Your objective:
Return every record below exactly as given.
#### Stored data ####
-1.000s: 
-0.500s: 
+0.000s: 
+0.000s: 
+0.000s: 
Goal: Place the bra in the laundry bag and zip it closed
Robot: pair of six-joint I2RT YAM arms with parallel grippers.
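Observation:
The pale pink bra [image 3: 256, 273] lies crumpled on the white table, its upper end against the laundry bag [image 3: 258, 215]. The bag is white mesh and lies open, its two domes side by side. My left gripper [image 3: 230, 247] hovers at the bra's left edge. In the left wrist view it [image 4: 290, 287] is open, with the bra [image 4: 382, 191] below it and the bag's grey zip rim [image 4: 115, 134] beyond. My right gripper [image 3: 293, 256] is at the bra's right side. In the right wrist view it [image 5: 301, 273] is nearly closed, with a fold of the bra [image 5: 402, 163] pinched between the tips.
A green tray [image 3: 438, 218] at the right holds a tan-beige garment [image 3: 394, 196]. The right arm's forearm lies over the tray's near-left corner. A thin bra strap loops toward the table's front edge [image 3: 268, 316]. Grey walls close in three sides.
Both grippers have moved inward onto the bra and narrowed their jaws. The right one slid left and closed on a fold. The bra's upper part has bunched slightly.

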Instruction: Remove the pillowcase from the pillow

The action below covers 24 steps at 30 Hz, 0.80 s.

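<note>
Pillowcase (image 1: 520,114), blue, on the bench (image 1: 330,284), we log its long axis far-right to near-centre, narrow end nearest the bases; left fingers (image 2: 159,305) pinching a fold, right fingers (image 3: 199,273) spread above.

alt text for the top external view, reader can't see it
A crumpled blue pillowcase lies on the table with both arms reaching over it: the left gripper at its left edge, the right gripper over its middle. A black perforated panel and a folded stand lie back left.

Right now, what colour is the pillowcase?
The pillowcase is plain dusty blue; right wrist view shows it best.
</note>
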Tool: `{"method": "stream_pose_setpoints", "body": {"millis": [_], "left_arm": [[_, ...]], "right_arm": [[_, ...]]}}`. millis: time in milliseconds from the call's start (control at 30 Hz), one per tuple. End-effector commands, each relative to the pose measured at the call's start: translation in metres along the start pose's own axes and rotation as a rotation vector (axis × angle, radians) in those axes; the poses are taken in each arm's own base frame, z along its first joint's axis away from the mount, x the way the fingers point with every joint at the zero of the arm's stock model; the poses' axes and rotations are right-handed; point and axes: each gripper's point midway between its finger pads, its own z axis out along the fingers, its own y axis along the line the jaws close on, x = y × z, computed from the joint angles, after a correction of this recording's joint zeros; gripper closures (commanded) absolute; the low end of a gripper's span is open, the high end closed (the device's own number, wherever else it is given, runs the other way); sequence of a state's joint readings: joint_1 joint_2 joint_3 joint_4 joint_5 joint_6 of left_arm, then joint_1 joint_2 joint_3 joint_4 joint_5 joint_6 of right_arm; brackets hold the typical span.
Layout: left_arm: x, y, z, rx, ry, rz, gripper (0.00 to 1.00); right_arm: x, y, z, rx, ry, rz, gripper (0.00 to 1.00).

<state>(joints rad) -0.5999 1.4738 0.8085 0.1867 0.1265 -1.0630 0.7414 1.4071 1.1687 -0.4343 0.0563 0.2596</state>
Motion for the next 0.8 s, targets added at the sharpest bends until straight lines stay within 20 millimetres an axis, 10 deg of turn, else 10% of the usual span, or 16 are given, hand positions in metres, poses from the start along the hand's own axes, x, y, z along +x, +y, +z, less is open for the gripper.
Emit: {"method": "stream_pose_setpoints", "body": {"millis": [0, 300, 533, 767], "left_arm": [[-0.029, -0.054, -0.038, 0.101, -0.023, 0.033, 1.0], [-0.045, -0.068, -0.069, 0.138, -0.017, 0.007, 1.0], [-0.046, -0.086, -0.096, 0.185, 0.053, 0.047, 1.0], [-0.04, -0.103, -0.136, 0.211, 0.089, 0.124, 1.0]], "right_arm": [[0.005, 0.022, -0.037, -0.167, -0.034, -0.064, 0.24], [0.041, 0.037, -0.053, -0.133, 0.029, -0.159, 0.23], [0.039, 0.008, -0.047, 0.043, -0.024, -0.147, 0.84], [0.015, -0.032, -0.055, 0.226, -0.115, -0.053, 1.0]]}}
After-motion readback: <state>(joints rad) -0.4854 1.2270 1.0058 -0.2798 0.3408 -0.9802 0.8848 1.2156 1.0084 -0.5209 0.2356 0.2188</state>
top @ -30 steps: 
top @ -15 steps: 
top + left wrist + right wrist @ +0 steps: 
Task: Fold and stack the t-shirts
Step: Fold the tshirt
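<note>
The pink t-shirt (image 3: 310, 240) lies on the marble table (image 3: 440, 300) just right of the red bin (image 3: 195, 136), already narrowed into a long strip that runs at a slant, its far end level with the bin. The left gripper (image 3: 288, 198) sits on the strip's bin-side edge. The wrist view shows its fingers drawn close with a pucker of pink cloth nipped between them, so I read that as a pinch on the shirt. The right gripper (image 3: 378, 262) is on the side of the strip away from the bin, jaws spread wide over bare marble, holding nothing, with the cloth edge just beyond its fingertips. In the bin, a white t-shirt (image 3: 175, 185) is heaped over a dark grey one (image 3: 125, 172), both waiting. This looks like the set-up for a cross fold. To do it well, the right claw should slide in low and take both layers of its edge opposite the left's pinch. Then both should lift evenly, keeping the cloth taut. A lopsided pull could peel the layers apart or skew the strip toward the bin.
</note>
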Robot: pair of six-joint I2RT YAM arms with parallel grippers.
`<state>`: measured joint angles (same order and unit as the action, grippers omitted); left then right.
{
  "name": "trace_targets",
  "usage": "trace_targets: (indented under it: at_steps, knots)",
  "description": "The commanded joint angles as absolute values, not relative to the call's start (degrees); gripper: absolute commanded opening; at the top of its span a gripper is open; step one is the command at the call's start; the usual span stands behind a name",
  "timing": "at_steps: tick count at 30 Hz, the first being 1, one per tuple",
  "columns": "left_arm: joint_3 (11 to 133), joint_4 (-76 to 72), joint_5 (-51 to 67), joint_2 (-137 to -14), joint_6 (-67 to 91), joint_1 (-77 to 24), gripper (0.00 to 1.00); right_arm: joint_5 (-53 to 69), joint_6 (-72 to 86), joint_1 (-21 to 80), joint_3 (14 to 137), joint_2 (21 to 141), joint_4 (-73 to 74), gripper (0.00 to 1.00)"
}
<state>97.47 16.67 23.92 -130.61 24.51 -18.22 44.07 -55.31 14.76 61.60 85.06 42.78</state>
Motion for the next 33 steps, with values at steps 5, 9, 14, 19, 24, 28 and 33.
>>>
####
Solution:
-1.000s: 
-0.500s: 
+0.000s: 
+0.000s: 
+0.000s: 
Goal: Place the bra in the laundry bag and zip it closed
Robot: pair of six-joint I2RT YAM arms with parallel grippers.
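Observation:
The pale pink bra [image 3: 256, 273] lies crumpled on the white table, its upper end against the laundry bag [image 3: 258, 215]. The bag is white mesh and lies open, its two domes side by side. My left gripper [image 3: 230, 247] hovers at the bra's left edge. In the left wrist view it [image 4: 290, 287] is open, with the bra [image 4: 382, 191] below it and the bag's grey zip rim [image 4: 115, 134] beyond. My right gripper [image 3: 293, 256] is at the bra's right side. In the right wrist view it [image 5: 301, 273] is nearly closed, with a fold of the bra [image 5: 402, 163] pinched between the tips.
A green tray [image 3: 438, 218] at the right holds a tan-beige garment [image 3: 394, 196]. The right arm's forearm lies over the tray's near-left corner. A thin bra strap loops toward the table's front edge [image 3: 268, 316]. Grey walls close in three sides.
Both grippers have moved inward onto the bra and narrowed their jaws. The right one slid left and closed on a fold. The bra's upper part has bunched slightly.
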
Instruction: Remove the pillowcase from the pillow

The action below covers 24 steps at 30 Hz, 0.80 s.

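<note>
Pillowcase (image 1: 520,114), blue, on the bench (image 1: 330,284), we log its long axis far-right to near-centre, narrow end nearest the bases; left fingers (image 2: 159,305) pinching a fold, right fingers (image 3: 199,273) spread above.

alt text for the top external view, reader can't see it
A crumpled blue pillowcase lies on the table with both arms reaching over it: the left gripper at its left edge, the right gripper over its middle. A black perforated panel and a folded stand lie back left.

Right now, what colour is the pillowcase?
The pillowcase is plain dusty blue; right wrist view shows it best.
</note>
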Tool: `{"method": "stream_pose_setpoints", "body": {"millis": [_], "left_arm": [[_, ...]], "right_arm": [[_, ...]]}}`. millis: time in milliseconds from the call's start (control at 30 Hz), one per tuple. End-effector commands, each relative to the pose measured at the call's start: translation in metres along the start pose's own axes and rotation as a rotation vector (axis × angle, radians) in those axes; the poses are taken in each arm's own base frame, z along its first joint's axis away from the mount, x the way the fingers point with every joint at the zero of the arm's stock model; the poses' axes and rotations are right-handed; point and axes: each gripper's point midway between its finger pads, its own z axis out along the fingers, its own y axis along the line the jaws close on, x = y × z, computed from the joint angles, after a correction of this recording's joint zeros; gripper closures (commanded) absolute; the low end of a gripper's span is open, the high end closed (the device's own number, wherever else it is given, runs the other way); sequence of a state's joint readings: joint_1 joint_2 joint_3 joint_4 joint_5 joint_6 of left_arm, then joint_1 joint_2 joint_3 joint_4 joint_5 joint_6 of right_arm; brackets hold the typical span.
Layout: left_arm: x, y, z, rx, ry, rz, gripper (0.00 to 1.00); right_arm: x, y, z, rx, ry, rz, gripper (0.00 to 1.00).

<state>(joints rad) -0.5999 1.4738 0.8085 0.1867 0.1265 -1.0630 0.7414 1.4071 1.1687 -0.4343 0.0563 0.2596</state>
Motion for the next 0.8 s, targets added at the sharpest bends until straight lines stay within 20 millimetres an axis, 10 deg of turn, else 10% of the usual span, or 16 are given, hand positions in metres, poses from the start along the hand's own axes, x, y, z along +x, +y, +z, less is open for the gripper.
Emit: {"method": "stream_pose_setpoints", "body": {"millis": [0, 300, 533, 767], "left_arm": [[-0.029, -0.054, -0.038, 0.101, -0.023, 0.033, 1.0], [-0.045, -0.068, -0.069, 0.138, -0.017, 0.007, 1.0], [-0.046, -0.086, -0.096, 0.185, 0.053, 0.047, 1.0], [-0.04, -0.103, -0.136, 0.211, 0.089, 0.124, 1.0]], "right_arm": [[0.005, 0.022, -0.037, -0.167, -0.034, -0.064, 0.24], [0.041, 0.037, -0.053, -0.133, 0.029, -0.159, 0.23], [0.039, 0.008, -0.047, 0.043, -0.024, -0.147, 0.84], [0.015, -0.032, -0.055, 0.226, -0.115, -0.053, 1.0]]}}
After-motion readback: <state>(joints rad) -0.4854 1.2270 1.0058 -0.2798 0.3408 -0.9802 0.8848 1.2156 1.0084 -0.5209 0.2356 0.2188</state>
top @ -30 steps: 
top @ -15 steps: 
top + left wrist + right wrist @ +0 steps: 
Task: Fold and stack the t-shirts
Step: Fold the tshirt
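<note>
The pink t-shirt (image 3: 310, 240) lies on the marble table (image 3: 440, 300) just right of the red bin (image 3: 195, 136), already narrowed into a long strip that runs at a slant, its far end level with the bin. The left gripper (image 3: 288, 198) sits on the strip's bin-side edge. The wrist view shows its fingers drawn close with a pucker of pink cloth nipped between them, so I read that as a pinch on the shirt. The right gripper (image 3: 378, 262) is on the side of the strip away from the bin, jaws spread wide over bare marble, holding nothing, with the cloth edge just beyond its fingertips. In the bin, a white t-shirt (image 3: 175, 185) is heaped over a dark grey one (image 3: 125, 172), both waiting. This looks like the set-up for a cross fold. To do it well, the right claw should slide in low and take both layers of its edge opposite the left's pinch. Then both should lift evenly, keeping the cloth taut. A lopsided pull could peel the layers apart or skew the strip toward the bin.
</note>
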Robot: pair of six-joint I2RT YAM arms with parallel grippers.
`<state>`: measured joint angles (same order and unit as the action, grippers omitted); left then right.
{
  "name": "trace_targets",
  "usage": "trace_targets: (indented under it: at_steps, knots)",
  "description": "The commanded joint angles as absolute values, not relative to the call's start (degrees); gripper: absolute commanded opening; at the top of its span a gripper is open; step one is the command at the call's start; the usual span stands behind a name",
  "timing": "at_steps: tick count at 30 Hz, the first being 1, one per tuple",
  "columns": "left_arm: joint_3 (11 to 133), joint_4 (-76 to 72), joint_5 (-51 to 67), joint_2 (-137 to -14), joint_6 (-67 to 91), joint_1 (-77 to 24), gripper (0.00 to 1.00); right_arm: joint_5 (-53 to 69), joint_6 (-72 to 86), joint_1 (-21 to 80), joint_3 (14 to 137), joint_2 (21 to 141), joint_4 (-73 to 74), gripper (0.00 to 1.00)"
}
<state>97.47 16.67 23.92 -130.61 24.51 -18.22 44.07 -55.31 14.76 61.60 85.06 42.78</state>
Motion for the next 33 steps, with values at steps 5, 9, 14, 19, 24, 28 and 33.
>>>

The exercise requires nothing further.